In general your processing looks good. The one potential red flag I picked up on was the lower rates at which the 2015 data made it through the pipeline (esp. merging) but your explanation of a change in sequencing protocol and higher length variability in that data explains that observation.

The tail you are seeing is, I believe, largely driven by the variation in library sizes. As you pointed out, you don't get that turn down in 2017 because you have no high depth tail. In 2015/2016 you do, and it results in this tail shape because only the deep sample contributes to ASVs at that frequency, while all samples contribute to ASVs at frequencies >= 1/SHALLOW_LIBRARY_SIZE.

In general, I would not be concerned about what you have shown me here. This data should still work for tracking "rare biosphere" variants, up to the limitations imposed by library sizes. Is there some other application not directly related to tracking and comparing ASVs, i.e. richness estimation, that you are concerned about?

[masumistadler]

Hello Benjamin,

thanks again for your (as always) fast answer.

I'm happy to hear that the processing looks good! I'm not exactly sure what happened with the sequencing in 2015, but whatever was happening, I'm glad the sequencing service improved the quality over the years.

You were very right about the rank abundance curve and library size relationship. A simple rarefaction exercise gave the 'usual' rank abundance pattern. And more than 97% of the ASVs are below the rare 0.1% abundance threshold, so it's also true that it's completely sufficient to study the rare biosphere. We are not planning to do richness estimations, so this is not a concern.

This is not directly related to DADA but adds to the issue we had in the 2015 sequencing runs. When looking at the 2015 deep samples we noticed a huge difference in the sequenced number of reads between plates (one plate gives us approx 2M reads for each sample and the other 4M (3 samples on each plate)). I'm new to the microbial world, but I don't understand how different runs can give such different results. I do know that sequencing is not quantitative, but for the same depth of sequencing with similar samples that were treated the same way, shouldn't the library size be similar?

[benjjneb]

but I don't understand how different runs can give such different results. I do know that sequencing is not quantitative, but for the same depth of sequencing with similar samples that were treated the same way, shouldn't the library size be similar?

There are a lot of technical factors that go into the per-lane output of sequencing.

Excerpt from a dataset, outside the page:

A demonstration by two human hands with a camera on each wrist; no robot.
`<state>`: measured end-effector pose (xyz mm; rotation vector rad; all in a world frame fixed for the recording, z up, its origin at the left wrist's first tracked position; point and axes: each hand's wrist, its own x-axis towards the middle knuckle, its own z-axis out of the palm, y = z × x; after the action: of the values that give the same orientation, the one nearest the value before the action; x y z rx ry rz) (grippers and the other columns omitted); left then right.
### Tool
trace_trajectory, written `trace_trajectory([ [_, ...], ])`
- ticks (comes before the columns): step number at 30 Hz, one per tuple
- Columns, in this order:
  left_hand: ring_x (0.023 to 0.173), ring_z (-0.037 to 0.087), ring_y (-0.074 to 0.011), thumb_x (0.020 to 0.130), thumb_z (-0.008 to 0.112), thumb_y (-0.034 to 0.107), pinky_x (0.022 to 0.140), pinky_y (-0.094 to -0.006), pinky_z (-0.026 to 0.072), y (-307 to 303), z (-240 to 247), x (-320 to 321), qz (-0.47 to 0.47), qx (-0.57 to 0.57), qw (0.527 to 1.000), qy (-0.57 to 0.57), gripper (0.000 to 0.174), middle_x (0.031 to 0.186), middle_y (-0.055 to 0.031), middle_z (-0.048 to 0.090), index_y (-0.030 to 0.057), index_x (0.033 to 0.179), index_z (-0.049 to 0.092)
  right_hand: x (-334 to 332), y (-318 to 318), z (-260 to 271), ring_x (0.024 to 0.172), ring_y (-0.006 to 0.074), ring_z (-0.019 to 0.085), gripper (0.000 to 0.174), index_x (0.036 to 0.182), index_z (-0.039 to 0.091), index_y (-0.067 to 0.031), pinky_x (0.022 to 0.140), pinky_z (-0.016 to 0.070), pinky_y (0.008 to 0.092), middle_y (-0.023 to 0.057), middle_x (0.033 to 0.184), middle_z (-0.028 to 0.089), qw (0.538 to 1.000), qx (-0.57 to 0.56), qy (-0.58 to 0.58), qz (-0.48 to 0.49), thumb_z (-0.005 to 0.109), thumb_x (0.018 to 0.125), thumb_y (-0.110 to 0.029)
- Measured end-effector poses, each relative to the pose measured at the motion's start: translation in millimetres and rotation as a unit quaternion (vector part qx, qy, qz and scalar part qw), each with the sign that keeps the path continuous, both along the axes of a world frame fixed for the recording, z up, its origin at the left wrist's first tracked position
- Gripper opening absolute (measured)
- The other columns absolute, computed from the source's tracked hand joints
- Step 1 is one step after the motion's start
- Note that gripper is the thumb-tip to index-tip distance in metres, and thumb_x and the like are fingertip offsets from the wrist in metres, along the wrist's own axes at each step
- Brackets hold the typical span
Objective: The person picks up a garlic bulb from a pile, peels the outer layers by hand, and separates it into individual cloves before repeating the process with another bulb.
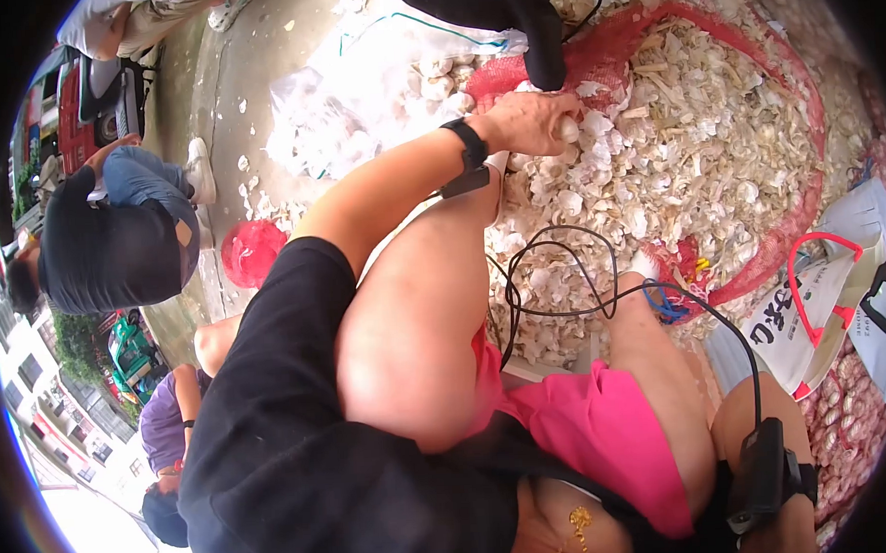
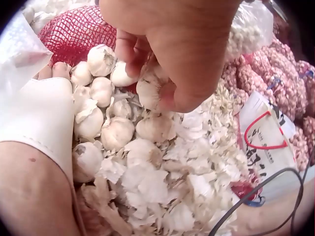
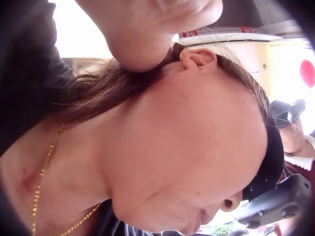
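My left hand pinches a white garlic bulb between thumb and fingers, just above a heap of loose bulbs. Papery garlic skins lie thickly beneath and beside it. Red mesh netting shows behind the bulbs in the left wrist view. My right hand is raised to the side of the head, against the hair near the ear; its fingertips are largely out of sight. Only the right forearm, with its wrist device, appears in the head view.
A white sandal stands against the bulbs. A black cable loops over the skins. A paper bag with red handles and pink netted garlic lie at one side. Other people sit nearby.
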<state>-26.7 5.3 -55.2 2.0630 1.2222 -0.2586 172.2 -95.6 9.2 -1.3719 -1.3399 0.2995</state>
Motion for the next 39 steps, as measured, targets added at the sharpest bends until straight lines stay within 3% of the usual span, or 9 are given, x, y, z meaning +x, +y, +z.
trace_trajectory([
  [3,0.086,0.065,-0.0155,0.086,0.06,0.02,0.071,-0.0302,0.0521,1.9,-26.0,-12.1,0.109,-0.124,0.943,-0.288,0.04,0.104,-0.0034,0.063,0.0135,0.125,0.054,1.0,0.2,-1.4,0.114,0.0242,0.055,0.018,0.103,0.059,-0.0098,0.107,0.0352,0.0485,0.0064,0.116,0.06,1.0,-0.001,0.002,0.0,0.058,0.094,-0.025],
  [10,0.084,0.066,-0.0127,0.089,0.058,0.016,0.065,-0.022,0.0535,22.7,31.9,-1.9,0.237,-0.443,0.735,-0.456,0.04,0.106,-0.005,0.062,0.0056,0.127,0.052,1.3,7.5,6.7,0.113,0.0246,0.056,0.016,0.101,0.06,-0.0093,0.107,0.0352,0.049,0.0068,0.114,0.06,0.999,0.025,0.021,0.009,0.06,0.093,-0.024],
  [14,0.078,0.064,-0.0102,0.09,0.061,0.021,0.062,-0.0201,0.0512,34.0,66.3,9.7,0.214,-0.429,0.749,-0.457,0.037,0.103,-0.0034,0.062,0.007,0.124,0.056,22.7,22.7,60.5,0.112,0.0248,0.056,0.015,0.099,0.06,-0.009,0.106,0.0351,0.0493,0.007,0.113,0.06,0.99,0.132,0.047,0.02,0.061,0.093,-0.023],
  [20,0.072,0.06,-0.0101,0.086,0.068,0.03,0.064,-0.023,0.0487,31.8,85.4,42.9,0.024,-0.271,0.93,-0.249,0.039,0.094,0.0001,0.064,0.0095,0.118,0.061,93.0,27.8,232.0,0.111,0.0252,0.056,0.014,0.097,0.06,-0.0086,0.106,0.0351,0.0497,0.0073,0.111,0.06,0.879,0.469,0.004,0.089,0.062,0.092,-0.021],
  [23,0.078,0.061,-0.0114,0.087,0.068,0.031,0.069,-0.0264,0.0502,25.8,95.2,52.9,0.018,-0.298,0.911,-0.286,0.042,0.093,-0.0016,0.064,0.0084,0.121,0.059,103.0,30.1,255.8,0.111,0.0254,0.056,0.013,0.096,0.061,-0.0084,0.106,0.035,0.0499,0.0075,0.11,0.061,0.845,0.526,-0.005,0.098,0.063,0.092,-0.021],
  [29,0.103,0.063,-0.0165,0.089,0.07,0.016,0.091,-0.0279,0.0507,10.1,90.7,61.9,0.133,-0.427,0.711,-0.543,0.053,0.114,-0.0086,0.064,0.0051,0.135,0.047,92.1,52.2,84.7,0.083,0.0162,0.064,0.018,0.1,0.063,0.0009,0.073,0.05,0.0283,0.0121,0.101,0.067,0.987,0.021,0.14,0.078,0.058,0.098,-0.016],
  [34,0.115,0.056,-0.0136,0.082,0.077,0.009,0.099,-0.0284,0.0462,5.7,103.6,62.1,0.198,-0.305,0.719,-0.593,0.066,0.124,-0.0052,0.06,0.0075,0.139,0.044,62.7,51.2,52.7,0.09,0.0178,0.066,0.037,0.124,0.056,0.0049,0.071,0.0549,0.027,0.0154,0.111,0.065,0.903,-0.312,0.238,0.176,0.052,0.102,-0.024],
  [37,0.116,0.054,-0.0119,0.081,0.076,0.004,0.099,-0.0288,0.0461,3.0,107.1,66.0,0.166,-0.251,0.756,-0.581,0.066,0.129,-0.0021,0.055,0.0077,0.139,0.044,50.7,48.5,47.4,0.102,0.0199,0.064,0.051,0.137,0.041,0.0052,0.083,0.0549,0.031,0.0148,0.124,0.058,0.765,-0.342,0.469,0.28,0.055,0.1,-0.026],
  [39,0.119,0.053,-0.013,0.081,0.074,0.0,0.103,-0.0297,0.0441,-2.9,103.1,68.1,0.135,-0.169,0.812,-0.542,0.066,0.13,-0.0024,0.054,0.0072,0.14,0.044,43.8,45.5,50.5,0.104,0.0193,0.062,0.05,0.136,0.042,0.0055,0.087,0.0535,0.0312,0.0139,0.123,0.058,0.776,-0.332,0.454,0.287,0.058,0.099,-0.023],
])
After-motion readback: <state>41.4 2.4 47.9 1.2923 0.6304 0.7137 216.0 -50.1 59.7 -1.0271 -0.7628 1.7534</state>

One of the important ones for Illumina is the "loading concentration" or "cluster density", i.e. the density of "spots" or DNA read locations per area. Here is a link with a basic overview that might help: https://genohub.com/loading-concentrations-optimal-cluster-density/

In practice, this means that per-run read outputs can be variable depending on how close the loading was to optimal in that run.

Beyond that, there are many other factors that can influence total library sizes at the end, almost all of which are technical rather than related to properties of the samples themselves.

[masumistadler]

I see! I think we can proceed with the analyses using the last dada output. Thank you for the thorough explanations and your help!